As water warms up, so will the fishing


NOAH BORGARDT plucked this largemouth bass out of Ripon’s Gothic Mill Pond earlier this month. Tracy Landerman photo

by Reagan Zimmerman

Big Green Lake

What’s hot: Not much

What’s not: Everything

Guide’s Corner:

Dennis Walker, Dennis Walker Pontoon Guide Service on Big Green Lake, 294-0611

With the season just starting and the weather being finicky, fishing has been a little rough, according to Walker.

“It just opened up [the weekend of May 6], so it is a little bit early. The water is still fairly cold,” he said.

Walker is hoping for some warmer weather to help the fish become more active.

Walker didn’t hear a lot of reports of anyone catching much.

“I heard they caught a few bass; there were quite a few bass guys fishing.”

They were catching mainly smallmouth bass with spinners, artificial worms and jigs.

“Lake Trout is open, but it has been pretty slow because they are all scattered all over the whole lake.”

Normally, the trout can be found in deep water, but due to the fluctuating weather and water temperature in the high 40s, they are spread out in the shallow and deep water.

“They are tough to find and tough to catch,” Walker said of the lake trout.

Panfish, bluegill, and perch can be found in shallower water. Walker suggests using nightcrawlers or fish with a slip-bobber to catch those three.

He hasn’t heard much when it comes to fish activity. There should be some white bass and walleye movement, but the water is still too cold for an accurate prediction.

Once the temperatures climb, the water will warm up and the fish will become more active.

“It is going to make all fishing better,” Walker said.

Mike Norton’s Fishing and Hunting Adventures, www.biggreenlakefishing.com, 920-295-3617.

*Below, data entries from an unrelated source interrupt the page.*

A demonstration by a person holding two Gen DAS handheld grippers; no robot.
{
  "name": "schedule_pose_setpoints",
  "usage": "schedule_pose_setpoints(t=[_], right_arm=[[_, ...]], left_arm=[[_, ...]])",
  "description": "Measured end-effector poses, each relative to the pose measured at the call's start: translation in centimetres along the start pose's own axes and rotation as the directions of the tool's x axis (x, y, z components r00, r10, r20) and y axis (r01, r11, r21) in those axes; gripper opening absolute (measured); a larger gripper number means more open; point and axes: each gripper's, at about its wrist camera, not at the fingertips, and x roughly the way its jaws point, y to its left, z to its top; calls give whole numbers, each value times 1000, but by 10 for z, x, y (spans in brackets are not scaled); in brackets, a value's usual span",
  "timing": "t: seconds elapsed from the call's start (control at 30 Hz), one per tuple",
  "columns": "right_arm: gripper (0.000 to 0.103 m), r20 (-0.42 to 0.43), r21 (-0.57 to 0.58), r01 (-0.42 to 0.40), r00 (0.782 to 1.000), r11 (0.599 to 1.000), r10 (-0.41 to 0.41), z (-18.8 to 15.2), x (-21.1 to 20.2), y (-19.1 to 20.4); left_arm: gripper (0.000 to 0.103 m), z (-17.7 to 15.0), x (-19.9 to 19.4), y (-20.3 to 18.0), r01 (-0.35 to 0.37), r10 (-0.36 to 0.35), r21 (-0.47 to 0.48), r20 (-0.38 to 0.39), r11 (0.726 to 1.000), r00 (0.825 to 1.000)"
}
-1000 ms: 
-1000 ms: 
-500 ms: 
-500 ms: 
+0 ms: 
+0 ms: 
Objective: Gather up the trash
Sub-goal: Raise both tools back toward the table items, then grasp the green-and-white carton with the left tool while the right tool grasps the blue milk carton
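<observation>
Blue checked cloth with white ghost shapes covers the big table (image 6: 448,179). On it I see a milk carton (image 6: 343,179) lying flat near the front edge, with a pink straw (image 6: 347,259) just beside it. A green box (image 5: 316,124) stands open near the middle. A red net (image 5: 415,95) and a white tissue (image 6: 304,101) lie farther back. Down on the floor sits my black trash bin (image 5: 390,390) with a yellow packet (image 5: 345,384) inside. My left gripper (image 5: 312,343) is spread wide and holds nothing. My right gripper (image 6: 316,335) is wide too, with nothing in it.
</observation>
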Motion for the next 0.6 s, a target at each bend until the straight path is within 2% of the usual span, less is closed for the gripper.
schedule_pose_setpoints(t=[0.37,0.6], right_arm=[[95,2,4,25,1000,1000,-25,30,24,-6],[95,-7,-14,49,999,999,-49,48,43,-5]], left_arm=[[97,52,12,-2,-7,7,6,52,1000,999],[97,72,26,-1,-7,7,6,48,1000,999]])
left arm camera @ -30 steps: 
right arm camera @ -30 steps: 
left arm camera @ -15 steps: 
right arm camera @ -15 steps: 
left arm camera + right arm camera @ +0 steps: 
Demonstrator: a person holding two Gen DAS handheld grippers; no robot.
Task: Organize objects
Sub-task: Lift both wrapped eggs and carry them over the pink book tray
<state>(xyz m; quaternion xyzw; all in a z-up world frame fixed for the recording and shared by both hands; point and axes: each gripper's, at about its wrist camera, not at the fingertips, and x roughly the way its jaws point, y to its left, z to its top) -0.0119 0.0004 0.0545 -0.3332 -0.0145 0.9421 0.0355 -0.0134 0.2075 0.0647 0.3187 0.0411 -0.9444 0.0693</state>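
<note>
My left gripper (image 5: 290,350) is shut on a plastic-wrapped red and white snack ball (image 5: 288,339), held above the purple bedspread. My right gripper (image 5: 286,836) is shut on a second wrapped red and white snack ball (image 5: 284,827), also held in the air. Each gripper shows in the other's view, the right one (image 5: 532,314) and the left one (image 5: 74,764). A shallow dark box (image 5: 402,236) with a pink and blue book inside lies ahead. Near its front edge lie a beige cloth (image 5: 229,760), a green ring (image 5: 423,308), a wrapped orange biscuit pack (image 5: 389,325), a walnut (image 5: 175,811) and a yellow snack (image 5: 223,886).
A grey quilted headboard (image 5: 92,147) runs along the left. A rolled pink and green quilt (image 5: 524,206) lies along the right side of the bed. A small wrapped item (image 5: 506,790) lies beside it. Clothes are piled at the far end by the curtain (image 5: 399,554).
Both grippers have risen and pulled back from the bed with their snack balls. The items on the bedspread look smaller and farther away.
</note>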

The fishing guide noted he primarily has been fishing for lake trout, which is his specialty, and they’ve ranged between five and 10 pounds.

He has been catching them in 80 to 100 feet of water, using silver spoons.

Norton has not had luck with any other bait.

“We have been trying other things, but it hasn’t been fast action,” he said. “It has just been a few large fish and not much else.”

Norton fishes for the fish that primarily live in the deeper water, which are lake trout, cisco and white bass.

Little Green Lake

What’s hot: Not much

What’s not: Everything

Guide’s Corner:

Todd Schulz, Landing on Little Green Lake, 920-398-2620.

This early in the season, Schulz noted it is hard to tell what fish are biting.

The weather is slowing the warming of the water so the fish are not as active — making it hard to judge what is hot and what is not, Schultz said.

To find panfish, anglers should go out a little deeper in the water. It is a bit slower than normal because they won’t come into shallower water until they start spawning, which hasn’t quite happened.

Right now, he is waiting for the crappies and bluegill to move into shallower water.

He suggests 10 feet of water as the best depth.

Schultz noted Little Green is filled with shallow areas perfect for bluegill and crappie fishing.

“Out here, it is just like a big bowl,” he said.

To be successful, Schulz recommends using red worms and crappie minnows as bait.

He predicts that with the warmer weather, the panfish will be more active.

“When it warms up, the panfish will come in and start spawning in the shallows and then you can move in the shallows,” Schulz said.

Walleye are most likely found out in the deeper areas of the lake or along the weed lines.

“Some of the guys this weekend were catching them with leeches,” he said.

Fun Fish Facts:

Wisconsin’s lakes and streams are home to more than 160 different species of fish.